From: Pedro Falcato <pfalcato@suse.de>
To: "Harry Yoo (Oracle)" <harry@kernel.org>
Cc: Vlastimil Babka <vbabka@kernel.org>,
Andrew Morton <akpm@linux-foundation.org>,
Hao Li <hao.li@linux.dev>, Christoph Lameter <cl@gentwo.org>,
David Rientjes <rientjes@google.com>,
Roman Gushchin <roman.gushchin@linux.dev>,
Alexei Starovoitov <ast@kernel.org>,
Andrii Nakryiko <andrii@kernel.org>,
Puranjay Mohan <puranjay@kernel.org>,
Amery Hung <ameryhung@gmail.com>,
Sebastian Andrzej Siewior <bigeasy@linutronix.de>,
Clark Williams <clrkwllms@kernel.org>,
Steven Rostedt <rostedt@goodmis.org>,
"Paul E. McKenney" <paulmck@kernel.org>,
Frederic Weisbecker <frederic@kernel.org>,
Neeraj Upadhyay <neeraj.upadhyay@kernel.org>,
Joel Fernandes <joelagnelf@nvidia.com>,
Josh Triplett <josh@joshtriplett.org>,
Boqun Feng <boqun@kernel.org>,
Uladzislau Rezki <urezki@gmail.com>,
Mathieu Desnoyers <mathieu.desnoyers@efficios.com>,
Lai Jiangshan <jiangshanlai@gmail.com>,
Zqiang <qiang.zhang@linux.dev>,
Suren Baghdasaryan <surenb@google.com>,
linux-mm@kvack.org, linux-kernel@vger.kernel.org,
linux-rt-devel@lists.linux.dev, rcu@vger.kernel.org,
bpf@vger.kernel.org
Subject: Re: [PATCH for-next v3 5/9] mm/slab: extend deferred free mechanism to handle rcu sheaves
Date: Wed, 24 Jun 2026 15:37:23 +0100 [thread overview]

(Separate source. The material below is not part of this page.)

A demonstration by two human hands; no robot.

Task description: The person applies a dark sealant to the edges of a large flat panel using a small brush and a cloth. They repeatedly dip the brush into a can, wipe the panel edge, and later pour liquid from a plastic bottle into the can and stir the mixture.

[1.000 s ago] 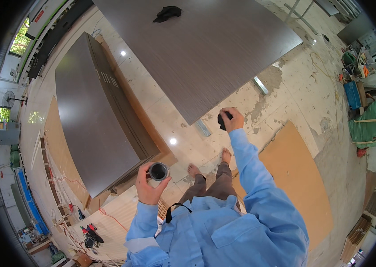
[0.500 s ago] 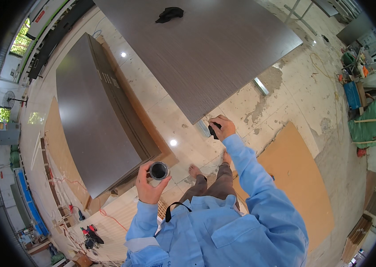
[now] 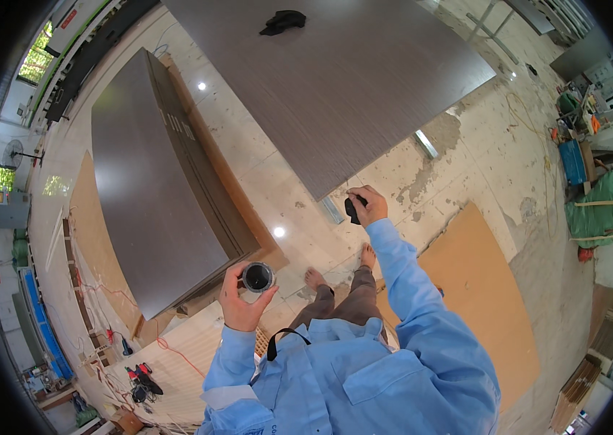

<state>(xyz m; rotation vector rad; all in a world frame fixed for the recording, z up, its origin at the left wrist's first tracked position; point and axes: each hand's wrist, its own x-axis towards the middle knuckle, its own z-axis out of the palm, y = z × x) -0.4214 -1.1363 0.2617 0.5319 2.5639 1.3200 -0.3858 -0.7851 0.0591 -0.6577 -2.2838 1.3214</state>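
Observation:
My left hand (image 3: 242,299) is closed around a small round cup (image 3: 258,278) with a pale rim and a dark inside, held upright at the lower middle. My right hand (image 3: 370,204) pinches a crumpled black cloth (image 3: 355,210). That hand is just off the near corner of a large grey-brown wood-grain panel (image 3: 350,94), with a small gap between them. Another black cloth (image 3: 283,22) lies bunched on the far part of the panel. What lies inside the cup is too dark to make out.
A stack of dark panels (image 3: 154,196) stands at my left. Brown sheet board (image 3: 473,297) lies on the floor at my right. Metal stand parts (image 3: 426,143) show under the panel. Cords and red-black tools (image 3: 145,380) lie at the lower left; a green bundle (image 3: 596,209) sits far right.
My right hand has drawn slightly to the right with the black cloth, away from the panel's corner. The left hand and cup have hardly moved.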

Message-ID: <ajvrNoE81J-_4zsM@pedro-suse> (raw)
In-Reply-To: <20260615-kfree_rcu_nolock-v3-5-70a54f3775bb@kernel.org>
On Mon, Jun 15, 2026 at 08:05:59PM +0900, Harry Yoo (Oracle) wrote:
> __kfree_rcu_sheaf() cannot invoke call_rcu() when spinning is not
> allowed and IRQs are disabled. To relax the limitation, extend the
> deferred free fallback so that a full rcu sheaf can be submitted to
> call_rcu() via the existing IRQ work.
>
> Since the deferred mechanism does more than deferred free of objects,
> rename the struct to deferred_percpu_work and adjust names accordingly.
>
> When a sheaf is queued on an IRQ work, it is detached from
> pcs->rcu_free but call_rcu() is not invoked until the irq_work runs.

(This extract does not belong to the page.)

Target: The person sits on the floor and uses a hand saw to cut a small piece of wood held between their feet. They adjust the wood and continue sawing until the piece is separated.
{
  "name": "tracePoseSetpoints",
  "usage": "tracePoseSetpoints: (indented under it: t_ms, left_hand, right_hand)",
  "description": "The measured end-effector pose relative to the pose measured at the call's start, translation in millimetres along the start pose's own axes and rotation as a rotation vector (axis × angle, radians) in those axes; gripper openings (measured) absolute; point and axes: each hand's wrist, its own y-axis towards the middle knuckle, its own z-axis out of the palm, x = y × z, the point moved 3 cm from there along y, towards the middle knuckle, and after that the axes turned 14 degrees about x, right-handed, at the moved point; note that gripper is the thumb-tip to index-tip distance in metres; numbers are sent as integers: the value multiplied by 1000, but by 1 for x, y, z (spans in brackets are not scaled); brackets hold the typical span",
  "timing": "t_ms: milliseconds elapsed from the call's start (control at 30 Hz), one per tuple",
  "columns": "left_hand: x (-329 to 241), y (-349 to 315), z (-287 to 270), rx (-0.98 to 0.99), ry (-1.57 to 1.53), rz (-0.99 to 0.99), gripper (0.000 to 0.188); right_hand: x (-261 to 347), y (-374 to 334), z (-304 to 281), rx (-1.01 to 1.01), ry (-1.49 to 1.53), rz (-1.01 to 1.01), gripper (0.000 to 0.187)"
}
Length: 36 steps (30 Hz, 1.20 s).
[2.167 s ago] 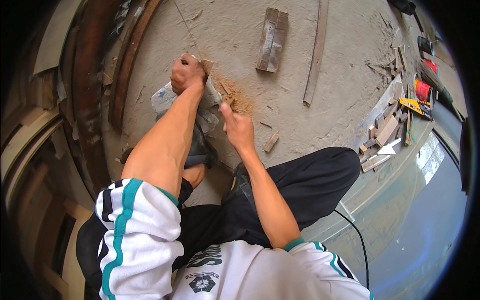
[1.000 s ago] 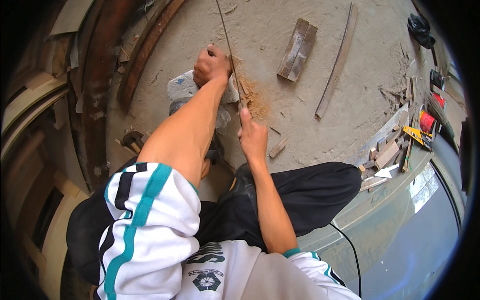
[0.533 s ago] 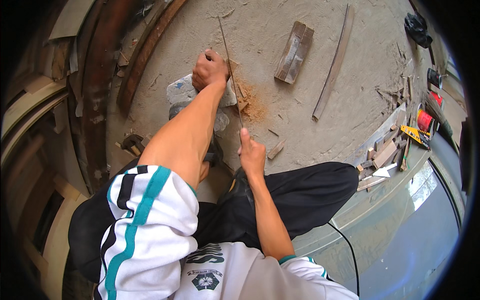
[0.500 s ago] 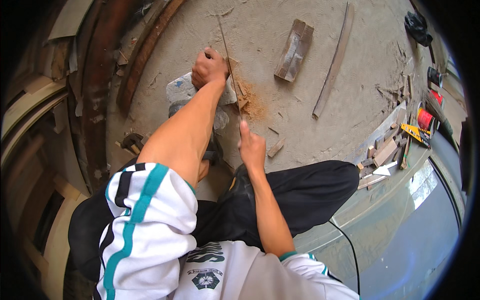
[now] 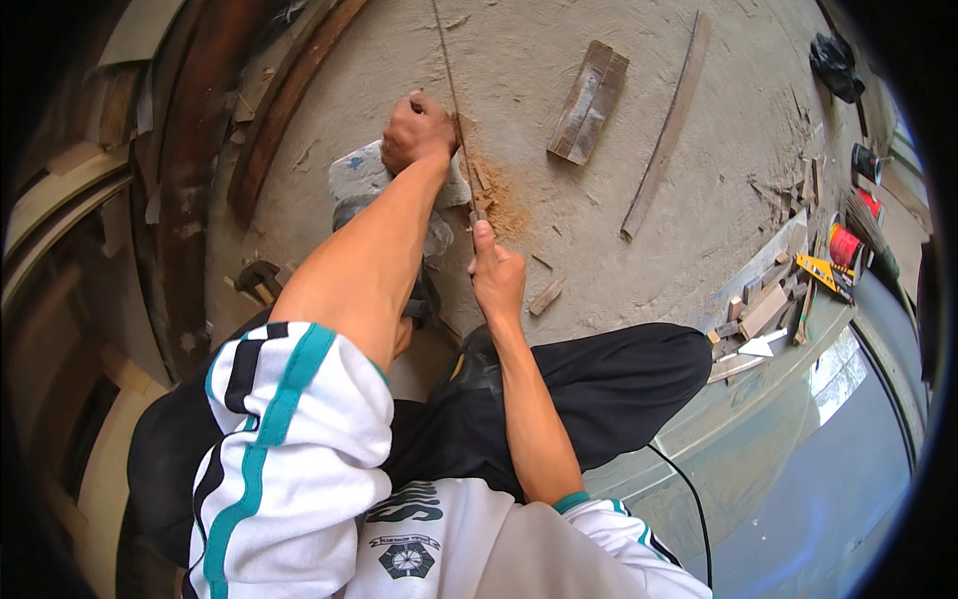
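Observation:
My right hand [image 5: 496, 275] is closed round the handle of a handsaw, its thumb lying along the top. The thin saw blade [image 5: 451, 80] runs away from me, seen nearly edge-on, just right of my left hand [image 5: 419, 132]. That hand is a fist pressed down over a whitish block [image 5: 357, 175], gripping a piece of wood [image 5: 467, 128]. Only a short end of the wood shows beyond the blade; my fingers hide the rest. Sawdust [image 5: 504, 205] lies heaped on the ground right of the blade.
A short wooden block [image 5: 589, 103] and a long thin strip [image 5: 667, 125] lie on the ground to the right. Offcuts [image 5: 766, 307], a yellow set square [image 5: 826, 275] and cans [image 5: 846, 246] stand farther right. Dark timbers [image 5: 289, 110] and boards line the left. A small offcut [image 5: 546, 298] lies near my knee.
My right hand has pushed the saw forward, away from me, so more blade reaches past the far edge. My left hand stays in place on the wood.

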Motion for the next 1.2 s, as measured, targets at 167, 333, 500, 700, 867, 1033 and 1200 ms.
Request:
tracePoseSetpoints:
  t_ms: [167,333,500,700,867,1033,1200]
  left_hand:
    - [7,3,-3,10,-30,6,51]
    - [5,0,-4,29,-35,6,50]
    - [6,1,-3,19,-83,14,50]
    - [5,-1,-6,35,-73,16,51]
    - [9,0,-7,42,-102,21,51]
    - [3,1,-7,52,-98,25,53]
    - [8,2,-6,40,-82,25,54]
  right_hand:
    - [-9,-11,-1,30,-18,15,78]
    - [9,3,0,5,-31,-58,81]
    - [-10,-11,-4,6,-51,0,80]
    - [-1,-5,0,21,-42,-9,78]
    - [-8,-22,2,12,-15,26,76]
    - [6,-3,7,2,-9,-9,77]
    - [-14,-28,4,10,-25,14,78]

> To keep the kvfree_rcu barrier's promise, call irq_work_sync() on each
> CPU before calling rcu_barrier().
>
> In the meantime, remove the TODO item as apparently there is no simple
> and effective way to achieve that.
>
> Suggested-by: Alexei Starovoitov <ast@kernel.org>
> Signed-off-by: Harry Yoo (Oracle) <harry@kernel.org>
> ---
> mm/slab.h | 2 +-
> mm/slab_common.c | 7 ++---
> mm/slub.c | 79 ++++++++++++++++++++++++++++++++++----------------------
> 3 files changed, 51 insertions(+), 37 deletions(-)
>
> diff --git a/mm/slab.h b/mm/slab.h
> index b1bd33a16544..961581e35ec8 100644
> --- a/mm/slab.h
> +++ b/mm/slab.h
> @@ -744,7 +744,7 @@ void __kmem_obj_info(struct kmem_obj_info *kpp, void *object, struct slab *slab)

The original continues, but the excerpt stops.